## help with homework 12.57

905084274
Posts: 42
Joined: Fri Sep 28, 2018 12:22 am

### help with homework 12.57

can someone explain step by step how you solve 12.57 6th edition. I think the solutions manual is incorrect or is just confusing...

Posts: 37
Joined: Mon Apr 23, 2018 3:00 am

### Re: help with homework 12.57

For part a, you're given that the pH of 0.10 M HCLO2 is 1.2. pH is -log[H3O+], so to solve for [H3O+] you have to do 10^-pH. In this case, it would be 10^-1.2=0.06 M H3O+. Then, you solve for the Ka (acidity constant), which is (0.06^2)/(0.1-0.06). The pKa is the -log of your Ka value. Part b is the exact same process except [OH-] because C3H7NH2 is a base.
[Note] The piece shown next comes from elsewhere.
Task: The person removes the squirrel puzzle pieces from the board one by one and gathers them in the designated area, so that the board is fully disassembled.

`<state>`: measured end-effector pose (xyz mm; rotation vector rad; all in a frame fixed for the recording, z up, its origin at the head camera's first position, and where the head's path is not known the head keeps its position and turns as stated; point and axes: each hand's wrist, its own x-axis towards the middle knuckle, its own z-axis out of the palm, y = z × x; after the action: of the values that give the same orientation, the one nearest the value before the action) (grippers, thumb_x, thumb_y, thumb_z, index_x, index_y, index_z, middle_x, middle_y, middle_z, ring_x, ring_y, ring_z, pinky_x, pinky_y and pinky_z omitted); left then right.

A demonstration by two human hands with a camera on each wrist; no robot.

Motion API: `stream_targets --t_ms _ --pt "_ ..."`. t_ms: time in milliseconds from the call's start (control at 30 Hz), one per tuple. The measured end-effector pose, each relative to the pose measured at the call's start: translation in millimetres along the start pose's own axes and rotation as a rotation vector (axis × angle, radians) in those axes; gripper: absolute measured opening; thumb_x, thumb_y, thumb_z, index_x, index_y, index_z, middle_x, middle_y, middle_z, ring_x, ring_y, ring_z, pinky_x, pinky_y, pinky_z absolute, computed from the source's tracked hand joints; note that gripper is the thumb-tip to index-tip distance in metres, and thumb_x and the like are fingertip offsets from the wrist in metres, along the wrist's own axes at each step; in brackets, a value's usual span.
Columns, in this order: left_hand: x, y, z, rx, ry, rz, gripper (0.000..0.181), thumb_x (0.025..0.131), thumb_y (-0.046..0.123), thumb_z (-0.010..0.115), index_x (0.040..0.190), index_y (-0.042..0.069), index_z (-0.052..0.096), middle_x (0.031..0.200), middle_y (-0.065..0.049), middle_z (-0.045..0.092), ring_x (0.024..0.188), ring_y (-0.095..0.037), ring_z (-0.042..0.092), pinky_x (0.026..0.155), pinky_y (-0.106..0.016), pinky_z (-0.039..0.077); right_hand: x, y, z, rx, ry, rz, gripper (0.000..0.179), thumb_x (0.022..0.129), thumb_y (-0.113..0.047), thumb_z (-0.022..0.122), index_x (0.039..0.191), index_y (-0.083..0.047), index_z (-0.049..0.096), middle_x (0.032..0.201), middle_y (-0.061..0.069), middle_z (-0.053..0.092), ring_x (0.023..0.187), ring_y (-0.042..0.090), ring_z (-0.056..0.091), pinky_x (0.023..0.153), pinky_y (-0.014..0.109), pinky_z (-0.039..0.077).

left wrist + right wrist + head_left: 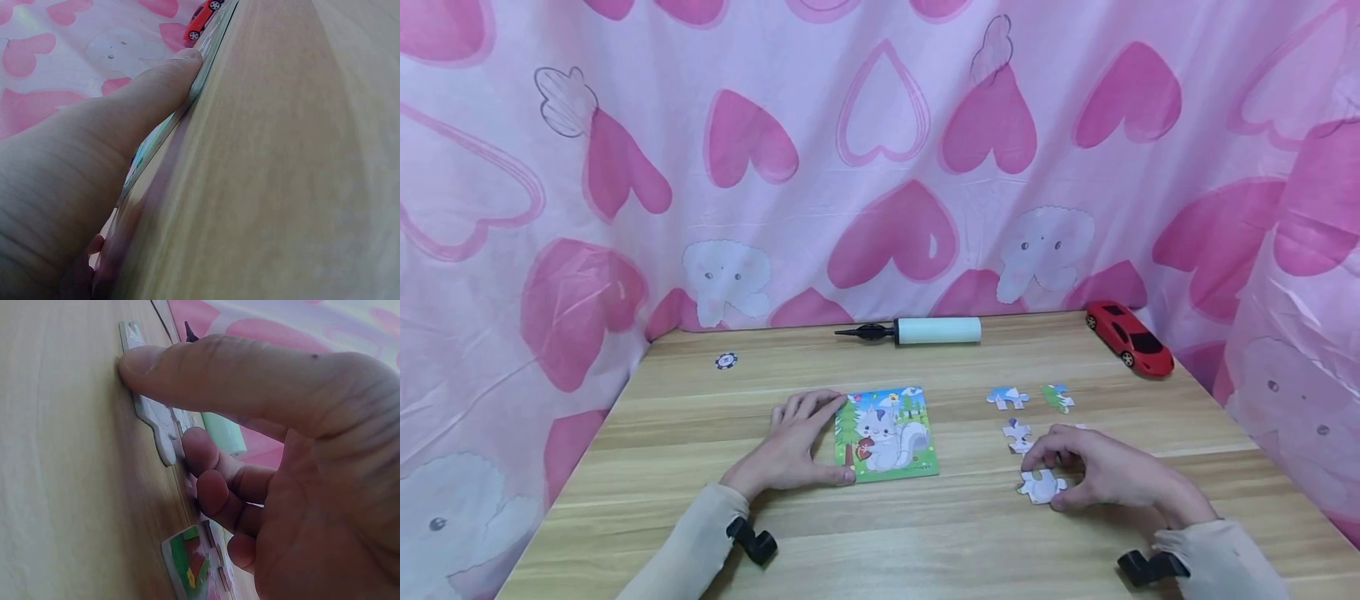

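A square picture board (887, 433) with a white squirrel printed on it lies flat on the table. My left hand (797, 442) rests at its left side, fingers by the upper corner and thumb by the lower one. In the left wrist view the thumb (156, 84) lies along the board's edge (209, 69). My right hand (1105, 471) pinches a white jigsaw piece (1042, 487) between thumb and fingers, low at the table. The right wrist view shows the thumb on this piece (156, 419). Beside the curled fingers lies a green and red piece (184, 562), hidden by the hand in the head view.
Beyond the right hand lie a blue piece (1007, 397), a green piece (1058, 397) and a whitish piece (1017, 435). A hand pump (936, 331) lies along the back edge. A red toy car (1129, 337) stands back right; a round chip (726, 361) lies back left.
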<state>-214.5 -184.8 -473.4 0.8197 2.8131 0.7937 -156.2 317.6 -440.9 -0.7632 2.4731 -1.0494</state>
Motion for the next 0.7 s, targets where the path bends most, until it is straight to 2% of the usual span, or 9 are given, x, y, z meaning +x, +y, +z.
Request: stream_targets --t_ms 400,633,700 --pt "-0.7 -1.1 -0.1 0.001 0.000 0.001 0.124 0.077 0.084 0.084 0.175 0.022 0.038 0.177 0.001 0.033 0.159 -0.032 0.024 0.118 -0.061 0.025 0.3 -1.2 0.4 0.027 -0.008 0.044 0.045 0.087 -0.027 0.098 0.127 -0.030 0.078 0.120 -0.002 0.068 0.104 0.018 0.059 0.091 0.024 0.053" --pt "-0.6 -0.6 -0.2 -0.002 -0.005 -0.004 0.125 0.077 0.084 0.083 0.175 0.023 0.038 0.177 0.002 0.033 0.160 -0.032 0.024 0.119 -0.062 0.024 -1.5 0.5 -0.2 0.047 0.016 0.033 0.048 0.087 -0.026 0.098 0.130 -0.028 0.077 0.111 0.003 0.063 0.099 0.020 0.055 0.082 0.027 0.048" --pt "-0.8 -0.4 -0.6 -0.004 -0.006 -0.007 0.125 0.077 0.084 0.083 0.175 0.023 0.038 0.177 0.002 0.033 0.160 -0.032 0.024 0.120 -0.062 0.024 -1.9 -0.2 -1.1 0.068 0.020 0.028 0.048 0.088 -0.025 0.097 0.131 -0.026 0.076 0.111 0.004 0.063 0.099 0.021 0.056 0.083 0.027 0.049"
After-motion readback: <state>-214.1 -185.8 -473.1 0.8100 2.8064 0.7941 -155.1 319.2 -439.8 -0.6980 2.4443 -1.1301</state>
Hope that helps!

Mukil_Pari_2I
Posts: 87
Joined: Fri Sep 28, 2018 12:29 am

### Re: help with homework 12.57

Madeline Ho 1C wrote:For part a, you're given that the pH of 0.10 M HCLO2 is 1.2. pH is -log[H3O+], so to solve for [H3O+] you have to do 10^-pH. In this case, it would be 10^-1.2=0.06 M H3O+. Then, you solve for the Ka (acidity constant), which is (0.06^2)/(0.1-0.06). The pKa is the -log of your Ka value. Part b is the exact same process except [OH-] because C3H7NH2 is a base. Hope that helps!

Do we also only use 1 sf throughout the calculation bc the pH has one sf or do we do take into account the sfs at the end?